[Your task]: Everything from the first line of the data below through the line that contains "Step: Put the" should be written out exactly, please, and nothing more; the pictures stay out.
◆ ◆ ◆ ◆
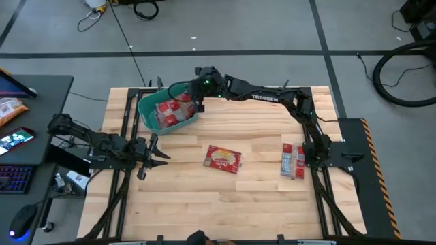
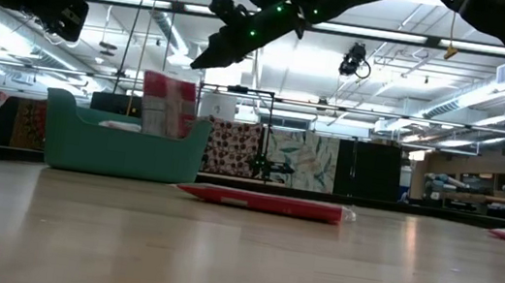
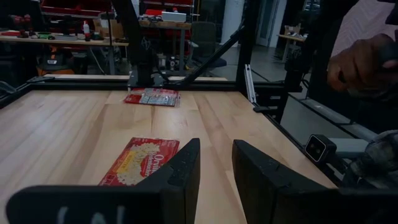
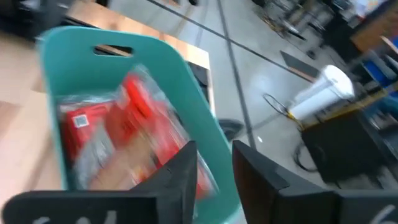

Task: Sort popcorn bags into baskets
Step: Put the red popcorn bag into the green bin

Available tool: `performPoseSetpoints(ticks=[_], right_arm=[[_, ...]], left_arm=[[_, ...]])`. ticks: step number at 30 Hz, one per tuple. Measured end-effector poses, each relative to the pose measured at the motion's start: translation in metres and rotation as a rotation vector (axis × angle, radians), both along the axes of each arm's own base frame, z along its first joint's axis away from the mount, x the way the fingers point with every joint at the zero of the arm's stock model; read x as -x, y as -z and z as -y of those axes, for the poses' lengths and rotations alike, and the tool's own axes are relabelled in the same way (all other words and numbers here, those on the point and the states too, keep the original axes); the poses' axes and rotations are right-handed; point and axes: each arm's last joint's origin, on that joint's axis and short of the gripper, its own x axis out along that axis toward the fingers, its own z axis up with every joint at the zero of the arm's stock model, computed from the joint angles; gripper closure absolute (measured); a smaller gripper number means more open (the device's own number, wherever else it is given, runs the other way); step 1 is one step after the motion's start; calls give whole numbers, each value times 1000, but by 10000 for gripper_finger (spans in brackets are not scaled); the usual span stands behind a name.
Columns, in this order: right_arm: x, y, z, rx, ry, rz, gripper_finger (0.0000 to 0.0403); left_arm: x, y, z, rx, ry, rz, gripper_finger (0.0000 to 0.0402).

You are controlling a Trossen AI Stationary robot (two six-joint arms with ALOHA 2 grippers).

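The teal tub [image 1: 146, 109] sits at the table's far left, and several red popcorn bags [image 1: 172, 111] lie inside it. In the low view one bag [image 2: 168, 103] stands on end, leaning on the tub's wall [image 2: 86, 144]. My right gripper [image 1: 201, 101] hovers open and empty above the tub's right rim [image 4: 186, 81], with the bags [image 4: 118, 134] below it. One bag [image 1: 223, 158] lies flat at the table's middle. Two more [image 1: 293, 161] lie near the right edge. My left gripper [image 1: 157, 154] waits open near the left edge, pointing at the middle bag [image 3: 140, 162].
Dark frame rails [image 1: 126, 122] border the table's left, right and far sides. A desk [image 1: 34, 88] stands left of the table, holding an orange packet [image 1: 10, 109] and a phone. A person's hand [image 3: 360, 62] shows beyond the table's right side. Bare wood [image 1: 225, 211] lies along the near edge.
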Motion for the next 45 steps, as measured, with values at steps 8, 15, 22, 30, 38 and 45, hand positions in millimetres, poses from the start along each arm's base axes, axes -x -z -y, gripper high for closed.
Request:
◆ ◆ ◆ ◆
[Response for this exercise]:
Task: Sort popcorn bags into baskets
Step: Put the red popcorn bag into the green bin

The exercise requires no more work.